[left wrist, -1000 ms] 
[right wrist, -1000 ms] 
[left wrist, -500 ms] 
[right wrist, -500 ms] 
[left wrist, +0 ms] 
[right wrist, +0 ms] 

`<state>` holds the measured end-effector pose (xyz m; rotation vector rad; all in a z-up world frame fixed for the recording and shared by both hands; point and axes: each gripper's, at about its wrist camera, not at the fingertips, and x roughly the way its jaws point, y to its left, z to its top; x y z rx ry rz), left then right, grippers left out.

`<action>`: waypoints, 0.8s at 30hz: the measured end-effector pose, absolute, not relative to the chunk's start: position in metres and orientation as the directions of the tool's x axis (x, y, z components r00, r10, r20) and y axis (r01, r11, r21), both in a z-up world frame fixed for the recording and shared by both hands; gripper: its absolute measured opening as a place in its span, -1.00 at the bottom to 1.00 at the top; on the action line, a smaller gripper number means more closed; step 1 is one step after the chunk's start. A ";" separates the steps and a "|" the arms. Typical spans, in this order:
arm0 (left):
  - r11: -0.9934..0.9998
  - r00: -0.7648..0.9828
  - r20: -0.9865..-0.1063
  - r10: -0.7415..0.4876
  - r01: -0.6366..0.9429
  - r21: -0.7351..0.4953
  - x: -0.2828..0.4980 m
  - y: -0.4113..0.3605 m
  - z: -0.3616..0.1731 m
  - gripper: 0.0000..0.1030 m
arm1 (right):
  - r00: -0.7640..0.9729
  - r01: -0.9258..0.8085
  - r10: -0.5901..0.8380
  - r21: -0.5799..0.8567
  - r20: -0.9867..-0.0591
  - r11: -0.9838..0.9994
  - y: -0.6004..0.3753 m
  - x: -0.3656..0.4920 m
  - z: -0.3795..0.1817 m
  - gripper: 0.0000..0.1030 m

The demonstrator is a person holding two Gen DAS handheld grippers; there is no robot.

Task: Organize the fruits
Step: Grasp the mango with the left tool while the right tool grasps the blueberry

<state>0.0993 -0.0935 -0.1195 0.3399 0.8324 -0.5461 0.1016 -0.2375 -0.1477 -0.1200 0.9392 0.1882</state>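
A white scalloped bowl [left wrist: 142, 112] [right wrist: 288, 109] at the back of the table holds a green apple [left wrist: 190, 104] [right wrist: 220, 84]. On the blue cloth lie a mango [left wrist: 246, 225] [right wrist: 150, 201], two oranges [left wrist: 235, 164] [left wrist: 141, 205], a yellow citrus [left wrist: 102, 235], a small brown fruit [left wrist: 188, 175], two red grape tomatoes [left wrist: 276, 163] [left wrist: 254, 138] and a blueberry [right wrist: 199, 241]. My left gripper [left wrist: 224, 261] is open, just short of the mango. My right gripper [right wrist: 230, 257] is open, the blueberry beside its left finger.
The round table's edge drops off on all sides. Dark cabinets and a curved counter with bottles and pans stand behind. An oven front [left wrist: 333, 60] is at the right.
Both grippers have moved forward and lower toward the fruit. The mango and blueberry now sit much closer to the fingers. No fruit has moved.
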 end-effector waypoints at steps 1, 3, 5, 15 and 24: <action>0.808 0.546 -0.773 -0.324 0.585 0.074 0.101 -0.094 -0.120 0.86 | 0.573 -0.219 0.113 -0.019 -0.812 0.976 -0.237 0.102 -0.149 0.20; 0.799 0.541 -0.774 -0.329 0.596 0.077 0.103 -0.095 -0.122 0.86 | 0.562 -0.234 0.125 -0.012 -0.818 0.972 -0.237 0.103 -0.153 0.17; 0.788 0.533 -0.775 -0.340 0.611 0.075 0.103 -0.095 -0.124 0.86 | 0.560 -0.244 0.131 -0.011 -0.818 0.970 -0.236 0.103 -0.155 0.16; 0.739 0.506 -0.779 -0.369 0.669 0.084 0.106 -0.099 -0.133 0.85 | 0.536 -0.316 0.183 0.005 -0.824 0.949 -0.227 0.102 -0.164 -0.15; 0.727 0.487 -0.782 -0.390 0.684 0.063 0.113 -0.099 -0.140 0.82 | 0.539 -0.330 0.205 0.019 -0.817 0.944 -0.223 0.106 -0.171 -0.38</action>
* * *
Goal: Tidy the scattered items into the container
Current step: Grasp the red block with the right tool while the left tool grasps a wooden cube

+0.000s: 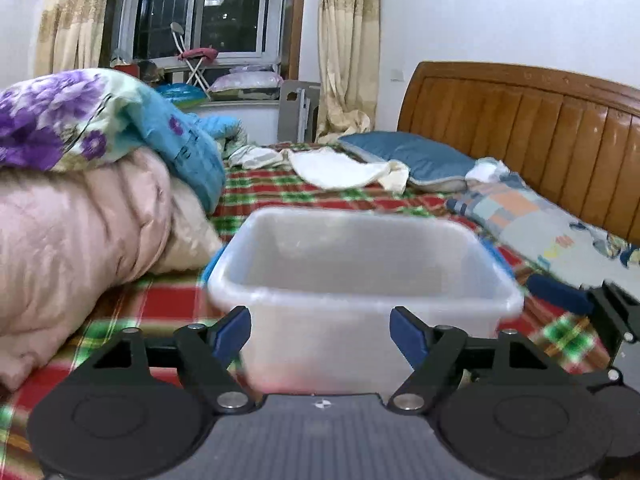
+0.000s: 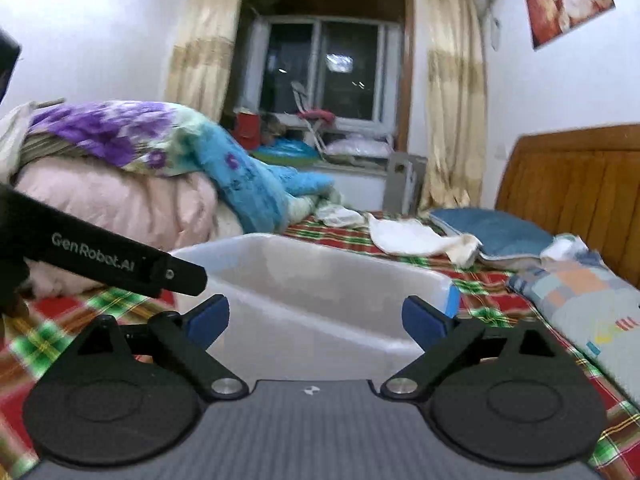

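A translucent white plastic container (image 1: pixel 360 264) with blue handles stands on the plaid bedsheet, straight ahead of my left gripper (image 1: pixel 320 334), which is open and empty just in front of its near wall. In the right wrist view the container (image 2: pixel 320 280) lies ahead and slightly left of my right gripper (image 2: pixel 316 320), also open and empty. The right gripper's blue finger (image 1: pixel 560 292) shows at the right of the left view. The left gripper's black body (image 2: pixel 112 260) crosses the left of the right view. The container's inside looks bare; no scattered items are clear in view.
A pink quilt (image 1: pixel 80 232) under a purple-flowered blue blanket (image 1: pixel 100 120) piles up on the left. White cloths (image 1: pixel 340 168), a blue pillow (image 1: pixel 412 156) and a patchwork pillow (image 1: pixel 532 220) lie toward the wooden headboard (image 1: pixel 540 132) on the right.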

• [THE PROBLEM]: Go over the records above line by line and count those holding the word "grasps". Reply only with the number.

• [ANSWER AREA]: 2